Too bad my reiteration is deeper than anything they’ve actually said. The jaundiced, explanatory anemia in their lameness cannot even be hidden:
Book of Yeezus is simply an exposition. It’s adding an original twist to something ancient and important in order to capture new meaning. We are trying to cast our spotlight towards the way cultural icons have come to be the contemporary spiritual figures in our information culture.
And as it would happen, Mr. West is rumored to have objections to the portrayal itself—and, if true, I believe it will be safe to assume it is not because he feels the simile, types and theophanies are over the top and sacrilegious, but, more likely because publishers have transgressed Mr. Wests prohibitions against using his graven image and name—a passage from the probably-to-be-sequeled Book of Exodus—which I will pre-emptively title North West out of Egypt.

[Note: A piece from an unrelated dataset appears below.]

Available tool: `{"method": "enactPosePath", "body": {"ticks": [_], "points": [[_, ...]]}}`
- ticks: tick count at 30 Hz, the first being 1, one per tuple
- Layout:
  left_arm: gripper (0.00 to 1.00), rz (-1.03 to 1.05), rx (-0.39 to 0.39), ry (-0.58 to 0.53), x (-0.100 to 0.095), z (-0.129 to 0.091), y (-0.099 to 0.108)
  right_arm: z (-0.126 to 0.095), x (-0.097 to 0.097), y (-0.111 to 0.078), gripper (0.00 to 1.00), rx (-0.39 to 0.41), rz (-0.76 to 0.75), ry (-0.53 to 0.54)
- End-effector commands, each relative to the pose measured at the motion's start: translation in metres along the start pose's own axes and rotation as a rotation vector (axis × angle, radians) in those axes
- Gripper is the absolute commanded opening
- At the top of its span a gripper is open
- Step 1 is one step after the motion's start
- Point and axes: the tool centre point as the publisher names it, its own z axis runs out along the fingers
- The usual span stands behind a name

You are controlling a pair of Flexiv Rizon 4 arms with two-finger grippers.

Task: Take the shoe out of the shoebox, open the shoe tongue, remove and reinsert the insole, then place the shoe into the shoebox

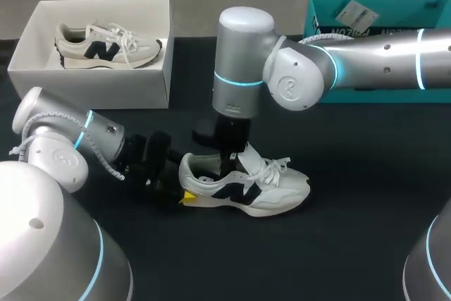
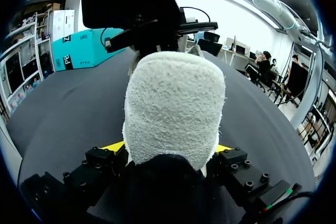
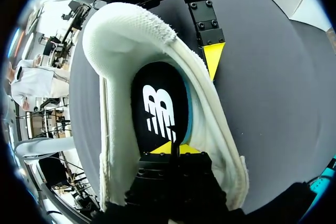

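L gripper [image 2: 168, 148] clamps shoe [image 1: 275, 188] heel on surface [image 1: 366, 174]. R gripper [image 3: 171, 149] inside shoe at insole [image 3: 159, 108], grip can't tell. Best: pinch insole heel edge, lift slow, L pinning shoe.

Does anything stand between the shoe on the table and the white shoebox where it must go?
Nothing lies on the table between the shoe and the shoebox. But a second shoe already lies inside it, covering much of its floor.

shoe [image 1: 246, 188] on table [image 1: 352, 244], shoebox [image 1: 91, 89] behind — left
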Motion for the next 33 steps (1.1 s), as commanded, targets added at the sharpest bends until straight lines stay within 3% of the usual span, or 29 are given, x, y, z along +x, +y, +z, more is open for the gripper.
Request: {"method": "enactPosePath", "body": {"ticks": [1,7,11,33], "points": [[0.00,-0.001,-0.001,-0.001,-0.001,0.001,0.000,0.029,0.008,-0.008,0.00,-0.030,0.014,-0.022],[0.00,-0.001,-0.001,-0.001,-0.001,0.001,0.000,-0.003,0.016,-0.011,0.00,-0.057,0.029,-0.047],[0.00,-0.001,-0.001,-0.001,-0.001,0.001,0.000,-0.014,0.018,-0.011,0.00,-0.069,0.022,-0.050],[0.00,-0.001,-0.001,-0.001,-0.001,0.001,0.000,-0.051,0.017,-0.031,0.00,-0.105,0.036,-0.166]]}}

But hey, maybe Mr. West’s egotistical and self-produced manna from the crib will be tempered with saltpeter. Or maybe he’s spent some quiet time behind the veil contemplating on this ecclesiastical utterance, clearly under the anointing of Kanye:
God chose me, He made a path for me. I am God’s vessel, but my greatest pain in life is that I will never be able to see myself perform live.
Come to think of it, that quote comes from a different book.